Return the line containing "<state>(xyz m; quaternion" and all lines after it exactly; stop at the end of the material.

____________

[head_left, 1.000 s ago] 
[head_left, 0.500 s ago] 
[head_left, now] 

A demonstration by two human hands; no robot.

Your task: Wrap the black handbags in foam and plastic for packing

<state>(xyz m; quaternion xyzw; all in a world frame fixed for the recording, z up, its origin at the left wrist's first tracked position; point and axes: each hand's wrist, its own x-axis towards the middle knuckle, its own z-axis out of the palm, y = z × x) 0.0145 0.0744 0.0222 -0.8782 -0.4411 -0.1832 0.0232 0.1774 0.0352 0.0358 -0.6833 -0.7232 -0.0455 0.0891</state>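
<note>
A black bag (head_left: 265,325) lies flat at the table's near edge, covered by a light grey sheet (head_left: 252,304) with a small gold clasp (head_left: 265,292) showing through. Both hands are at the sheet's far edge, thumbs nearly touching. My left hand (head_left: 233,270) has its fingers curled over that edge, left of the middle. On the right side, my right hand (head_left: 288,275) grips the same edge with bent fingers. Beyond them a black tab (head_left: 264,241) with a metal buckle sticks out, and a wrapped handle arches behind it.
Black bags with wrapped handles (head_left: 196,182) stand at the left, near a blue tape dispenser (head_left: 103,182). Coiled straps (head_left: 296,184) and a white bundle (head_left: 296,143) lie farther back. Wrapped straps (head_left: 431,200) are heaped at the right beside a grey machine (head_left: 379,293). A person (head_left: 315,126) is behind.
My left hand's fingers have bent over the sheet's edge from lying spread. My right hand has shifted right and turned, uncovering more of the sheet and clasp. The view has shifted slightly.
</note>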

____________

WRITTEN SOLUTION:
<state>(xyz m; quaternion xyzw; all in a world frame fixed for the recording, z up, its origin at the left wrist's first tracked position; point and axes: each hand's wrist, its own x-axis towards the middle knuckle, its own z-axis out of the palm, y = z × x) 0.0145 0.0744 0.0222 -0.8782 -0.4411 -0.1832 0.0232 0.1774 0.0352 0.0358 -0.6833 -0.7232 -0.0455 0.0891</state>
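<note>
A black bag (head_left: 265,325) lies flat at the table's near edge, covered by a light grey sheet (head_left: 252,304) with a small gold clasp (head_left: 265,292) showing through. Both hands are at the sheet's far edge, thumbs nearly touching. My left hand (head_left: 233,270) has its fingers curled over that edge, left of the middle. On the right side, my right hand (head_left: 288,275) grips the same edge with bent fingers. Beyond them a black tab (head_left: 264,241) with a metal buckle sticks out, and a wrapped handle arches behind it.
Black bags with wrapped handles (head_left: 196,182) stand at the left, near a blue tape dispenser (head_left: 103,182). Coiled straps (head_left: 296,184) and a white bundle (head_left: 296,143) lie farther back. Wrapped straps (head_left: 431,200) are heaped at the right beside a grey machine (head_left: 379,293). A person (head_left: 315,126) is behind.
My left hand's fingers have bent over the sheet's edge from lying spread. My right hand has shifted right and turned, uncovering more of the sheet and clasp. The view has shifted slightly.
</note>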

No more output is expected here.